Description of the task
Scan the data below for lines holding the word "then", and copy each line found.

====== Dataset records

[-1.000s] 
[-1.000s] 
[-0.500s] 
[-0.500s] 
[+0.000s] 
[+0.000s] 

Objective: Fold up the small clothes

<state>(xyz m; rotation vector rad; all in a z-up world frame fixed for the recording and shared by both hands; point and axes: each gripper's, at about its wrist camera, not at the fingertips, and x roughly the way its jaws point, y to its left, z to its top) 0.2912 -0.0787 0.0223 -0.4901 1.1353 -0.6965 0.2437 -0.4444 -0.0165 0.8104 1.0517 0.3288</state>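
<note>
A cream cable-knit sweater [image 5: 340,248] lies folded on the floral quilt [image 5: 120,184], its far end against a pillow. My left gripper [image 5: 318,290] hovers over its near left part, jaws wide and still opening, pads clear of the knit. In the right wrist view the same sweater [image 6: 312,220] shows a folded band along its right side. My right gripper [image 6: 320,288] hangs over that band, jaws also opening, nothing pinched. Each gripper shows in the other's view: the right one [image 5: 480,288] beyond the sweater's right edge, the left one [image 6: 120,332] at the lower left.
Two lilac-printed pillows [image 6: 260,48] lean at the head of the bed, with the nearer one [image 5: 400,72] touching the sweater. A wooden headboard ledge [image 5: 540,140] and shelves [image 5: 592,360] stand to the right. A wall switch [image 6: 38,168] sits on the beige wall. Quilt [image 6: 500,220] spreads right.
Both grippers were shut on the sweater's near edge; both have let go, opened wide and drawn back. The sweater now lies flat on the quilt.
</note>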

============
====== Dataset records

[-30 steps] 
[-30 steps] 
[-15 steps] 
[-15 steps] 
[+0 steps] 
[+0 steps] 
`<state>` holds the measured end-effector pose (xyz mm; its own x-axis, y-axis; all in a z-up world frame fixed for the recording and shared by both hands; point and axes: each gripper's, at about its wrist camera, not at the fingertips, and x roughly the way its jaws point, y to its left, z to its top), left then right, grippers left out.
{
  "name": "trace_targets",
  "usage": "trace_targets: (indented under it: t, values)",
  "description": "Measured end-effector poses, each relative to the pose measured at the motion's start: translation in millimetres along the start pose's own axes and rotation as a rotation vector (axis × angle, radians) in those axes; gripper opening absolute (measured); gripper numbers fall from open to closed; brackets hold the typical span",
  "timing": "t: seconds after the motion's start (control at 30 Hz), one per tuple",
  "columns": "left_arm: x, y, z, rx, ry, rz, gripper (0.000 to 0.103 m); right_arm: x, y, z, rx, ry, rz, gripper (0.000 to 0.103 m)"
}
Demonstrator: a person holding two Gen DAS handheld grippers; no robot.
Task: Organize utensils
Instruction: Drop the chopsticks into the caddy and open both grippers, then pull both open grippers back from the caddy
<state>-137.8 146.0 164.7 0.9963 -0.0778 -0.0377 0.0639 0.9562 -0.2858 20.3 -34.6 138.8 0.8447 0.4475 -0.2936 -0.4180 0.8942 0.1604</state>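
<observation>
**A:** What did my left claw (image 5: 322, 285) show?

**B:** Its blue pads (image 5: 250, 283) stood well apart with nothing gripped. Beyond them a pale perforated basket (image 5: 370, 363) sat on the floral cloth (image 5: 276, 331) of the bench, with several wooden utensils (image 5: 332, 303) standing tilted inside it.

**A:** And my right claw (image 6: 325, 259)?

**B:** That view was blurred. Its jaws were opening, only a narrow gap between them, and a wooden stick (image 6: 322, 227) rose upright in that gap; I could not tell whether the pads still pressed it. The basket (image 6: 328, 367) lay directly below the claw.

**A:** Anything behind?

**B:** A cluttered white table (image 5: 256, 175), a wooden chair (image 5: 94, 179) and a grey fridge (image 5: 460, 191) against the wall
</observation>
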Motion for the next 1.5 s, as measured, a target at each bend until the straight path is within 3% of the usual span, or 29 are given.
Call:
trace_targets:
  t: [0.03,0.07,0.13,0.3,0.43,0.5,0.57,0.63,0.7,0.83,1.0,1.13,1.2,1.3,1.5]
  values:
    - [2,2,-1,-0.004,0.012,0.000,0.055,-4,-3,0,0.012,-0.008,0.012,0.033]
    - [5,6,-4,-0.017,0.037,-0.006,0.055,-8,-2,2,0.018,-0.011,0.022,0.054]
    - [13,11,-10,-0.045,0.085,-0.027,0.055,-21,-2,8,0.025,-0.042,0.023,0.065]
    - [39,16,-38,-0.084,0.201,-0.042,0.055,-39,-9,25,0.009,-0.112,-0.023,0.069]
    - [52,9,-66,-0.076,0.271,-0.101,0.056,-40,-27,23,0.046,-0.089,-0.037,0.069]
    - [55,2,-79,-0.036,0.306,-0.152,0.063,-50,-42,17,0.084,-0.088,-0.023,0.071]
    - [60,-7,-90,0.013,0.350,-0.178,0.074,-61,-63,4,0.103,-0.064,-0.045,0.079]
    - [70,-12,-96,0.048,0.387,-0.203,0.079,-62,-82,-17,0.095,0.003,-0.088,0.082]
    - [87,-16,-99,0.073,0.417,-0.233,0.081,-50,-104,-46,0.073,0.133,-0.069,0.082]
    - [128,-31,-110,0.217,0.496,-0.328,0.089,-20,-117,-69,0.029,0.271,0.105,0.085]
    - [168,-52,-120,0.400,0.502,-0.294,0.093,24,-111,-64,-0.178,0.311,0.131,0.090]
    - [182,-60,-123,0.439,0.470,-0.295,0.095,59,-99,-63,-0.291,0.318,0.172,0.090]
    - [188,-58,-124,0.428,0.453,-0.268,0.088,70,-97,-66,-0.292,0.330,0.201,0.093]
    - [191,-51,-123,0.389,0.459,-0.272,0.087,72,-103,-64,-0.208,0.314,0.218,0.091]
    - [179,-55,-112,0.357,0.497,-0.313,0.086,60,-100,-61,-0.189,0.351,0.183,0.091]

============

Answer section
`<state>` holds the measured end-effector pose (xyz mm; its own x-axis, y-axis; all in a z-up world frame fixed for the recording and shared by both hands; point and axes: each gripper's, at about its wrist camera, not at the fingertips, and x roughly the way its jaws point, y to its left, z to its top), left then right, grippers left out.
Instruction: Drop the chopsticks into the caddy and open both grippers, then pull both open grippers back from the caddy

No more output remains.